Our Hwy Patrol has little else to do. I have had friends in local law enforcement, in dispatch, and in the KBI and the consensus is that these guys are pretty much worthless for any serious crime. Local law enforcement collaborate with the KBI directly so there is little need for the KHP to get involved in these matters. The ones out here in the boonies are generally trainees or they upset someone at the state level and were sent here as punishment. None of them seem to want to be here and they definitely do not have a "community policing" attitude. They are always the last on the scene of an accident, so not much value there either. They also do not answer to anybody at the local level, so unless you have pull in the capitol, they will screw with you just for fun. I have a 120 mile daily commute and have been stopped multiple times for 5 over the speed limit. They made me peel my tint on my last car (the KS limit on tint is the same as the weakest tint available and if your glass has any resistance to light then this will put you over). Basically if you have non factory tint in KS it is illegal. So yup, I will probably get a ticket for having a hitch mount bike rack. I was just hoping that someone here had had the same issue and one so I could quote president. To answer tennis fan, I did have just the rack on the car, but it just has a 2inch bar that is in the way of the tag. I guess that is enough,


----------



## pimpbot (Dec 31, 2003)

*I got popped...*



friz said:


> Has anyone here been ticketed for obscuring the plate with a hitch rack. I was given a warning the other day by a member of the Kansas Hwy Patrol. Do I need to lose the rack before I get a ticket or did I find a particularly unfriendly policeman?


... by local city police. The cop thought I was talking on a cell phone, and I wasn't. He popped me for the 'Obscured License Plate' and a crack in my windshield. That was my old XPort Flatbed rack that has a vertical tube. Weird part is the cop said it would have been fine if I had a bike on there.  I think the cop didn't know what he was talking about.

My 1Up doesn't have that vertical part :thumbsup:


----------



## vapezilla (Jan 27, 2012)

friz said:


> Has anyone here been ticketed for obscuring the plate with a hitch rack. I was given a warning the other day by a member of the Kansas Hwy Patrol. Do I need to lose the rack before I get a ticket or did I find a particularly unfriendly policeman?
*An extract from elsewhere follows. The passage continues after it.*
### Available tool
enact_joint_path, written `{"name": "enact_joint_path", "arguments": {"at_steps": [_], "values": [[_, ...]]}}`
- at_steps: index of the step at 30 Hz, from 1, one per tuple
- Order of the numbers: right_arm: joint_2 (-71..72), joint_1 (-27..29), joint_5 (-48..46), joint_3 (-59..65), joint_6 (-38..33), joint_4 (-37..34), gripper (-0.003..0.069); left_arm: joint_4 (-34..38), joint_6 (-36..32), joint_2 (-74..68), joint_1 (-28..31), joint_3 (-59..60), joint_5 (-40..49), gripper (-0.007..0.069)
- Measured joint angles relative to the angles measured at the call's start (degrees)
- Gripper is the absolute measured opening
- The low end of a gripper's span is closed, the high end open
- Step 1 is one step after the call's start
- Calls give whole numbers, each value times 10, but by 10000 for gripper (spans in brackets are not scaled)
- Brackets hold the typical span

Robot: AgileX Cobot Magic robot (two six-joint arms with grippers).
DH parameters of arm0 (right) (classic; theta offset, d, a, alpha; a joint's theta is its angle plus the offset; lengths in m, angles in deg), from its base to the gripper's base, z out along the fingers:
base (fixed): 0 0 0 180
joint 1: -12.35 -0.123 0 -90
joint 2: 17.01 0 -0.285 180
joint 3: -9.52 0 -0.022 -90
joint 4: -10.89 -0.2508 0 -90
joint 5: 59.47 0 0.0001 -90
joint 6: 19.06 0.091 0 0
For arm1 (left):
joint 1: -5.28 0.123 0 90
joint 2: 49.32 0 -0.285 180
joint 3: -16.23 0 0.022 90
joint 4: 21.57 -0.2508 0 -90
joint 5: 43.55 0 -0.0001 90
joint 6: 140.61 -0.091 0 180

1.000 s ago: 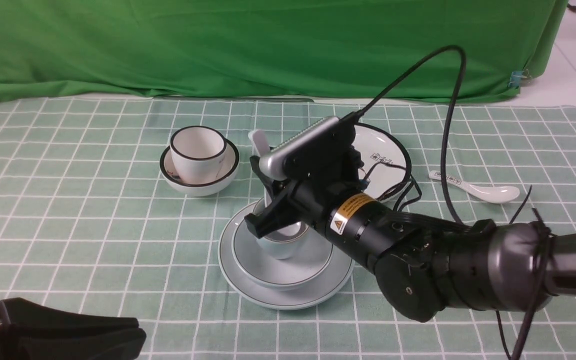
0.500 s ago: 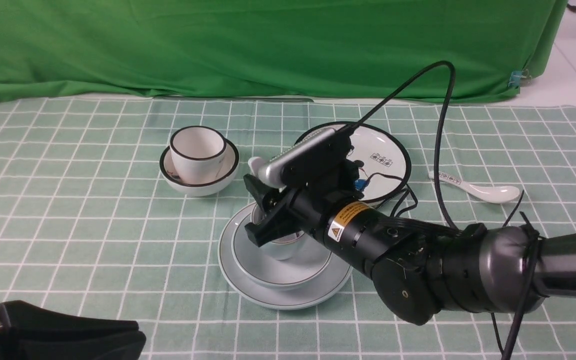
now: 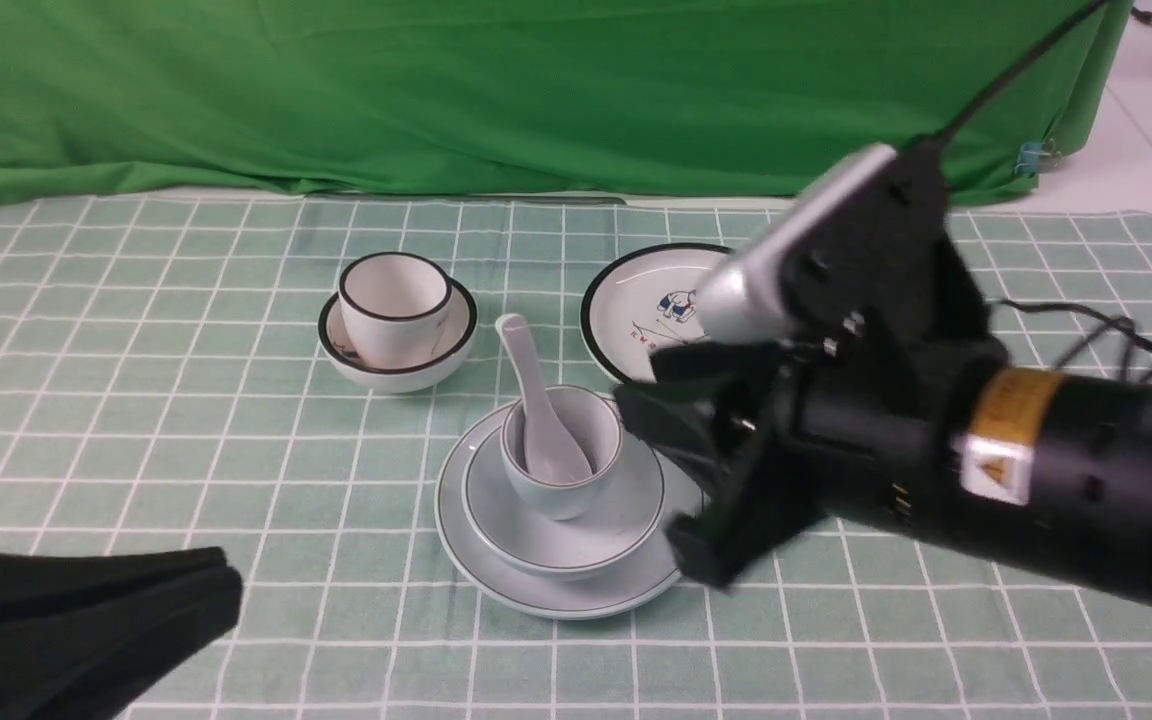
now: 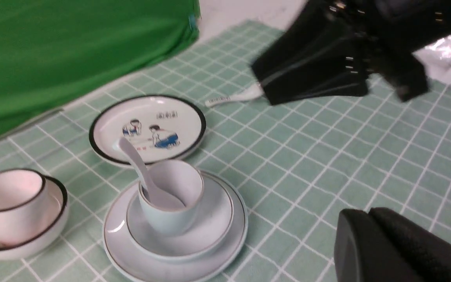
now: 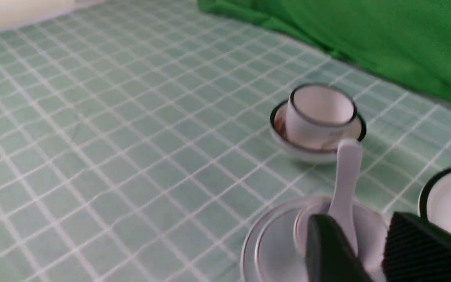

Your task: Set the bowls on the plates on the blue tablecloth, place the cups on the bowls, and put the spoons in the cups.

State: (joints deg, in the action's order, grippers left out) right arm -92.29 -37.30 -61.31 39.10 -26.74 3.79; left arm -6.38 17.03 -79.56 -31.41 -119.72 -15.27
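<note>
green backdrop cloth (image 3: 436, 90) closes the far side of the worktop, and the pale blue-green gridded tablecloth (image 3: 136, 400) runs wide on every side.

front view: the plain white ceramic spoon (image 3: 526, 370) leans in the pale bluish-white cup (image 3: 561, 495). that cup sits in the pale thin-rimmed bowl (image 3: 496, 500) on the plain white plate (image 3: 556, 600), so this set looks finished. the right tool (image 3: 681, 480) hangs just right of it, jaws apart and empty. the left tool (image 3: 206, 600) is low at the near edge, closed on nothing.

left wrist view: the black-rimmed cartoon plate (image 4: 178, 129) lies bare, with the printed-handle spoon (image 4: 229, 97) beyond it and free cloth between.

right wrist view: the black-rimmed white cup (image 5: 311, 125) sits in its black-rimmed bowl (image 5: 303, 152) on the cloth, not on a plate, with open cloth around.
</note>
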Motion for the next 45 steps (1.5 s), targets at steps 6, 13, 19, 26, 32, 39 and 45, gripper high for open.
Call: {"name": "enact_joint_path", "arguments": {"at_steps": [6,13,19,26,32,39,45], "values": [[157,-5,-142,86,77,-1,25,1,0,112,0,147,-181,10],[232,-5,-152,139,113,-1,30,1,0,118,0,223,-283,10],[251,-5,-153,153,115,-1,48,1,0,118,0,279,-283,10],[254,-5,-153,154,115,-1,69,-3,0,118,0,324,-279,10],[321,169,-144,203,90,-20,20,-15,0,118,0,335,-271,10],[507,376,-110,392,-12,-28,16,-16,0,118,0,335,-260,10],[635,471,-115,478,-25,-29,16,-16,0,118,0,335,-259,11]]}}
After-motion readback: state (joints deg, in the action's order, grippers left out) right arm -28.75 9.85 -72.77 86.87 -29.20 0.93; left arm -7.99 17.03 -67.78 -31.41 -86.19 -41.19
That's one of many reasons I like my 1 up rack is even with the rack in upward position you can see clearly the license plate. I have previously had that issue with my kuat nv as it obstructed the license plate. But I am from Kansas City and just recently moved to Colorado and I will say if a ks cop wants to pull you over they will find a way. They really like pulling me over because I have Colorado tags and a beard. Last time they pulled me over for tailing to close. Cop said there was less then 6 car lengths. In the end I got a warning and before he let me go he asked to search my car and I let him just so I could get the **** out of there. That was my last warm welcome into Kansas


----------



## clewttu (May 16, 2007)

Its a state by state thing, no laws against it in TX


----------



## Jayem (Jul 16, 2005)

I've never had a problem, but I'd put money on 99% of the time someone gets pulled over for this, it's due to this and something else, like speeding, driving recklessly, "racing" from stops, cracked windshield, broken tail lights, no front license plate (for states that require it) and so on. There are many reasons you can get pulled over, but most responsible people make sure to limit them so they aren't out there way out of compliance with the laws. Some people attract attention by doing one or more of the above, and then wonder why they are "picked on". I also don't drive around with my rack attached with no bike, because that's asking for it. That's a "reason" to get pulled over in most places (obstructing the plate). Don't give reasons. Hitch racks work fine, I take mine off when I'm not using it. The convenience is still great, as well as preserving my vehicle and everything else.


----------



## digifun (Jul 17, 2006)

Hmmm, not many raxter fan


----------



## POG (May 20, 2004)

J_Westy said:


> Not yet
> 
> But I made a harness with velcro'ed on flush -mount LED taillights for safety.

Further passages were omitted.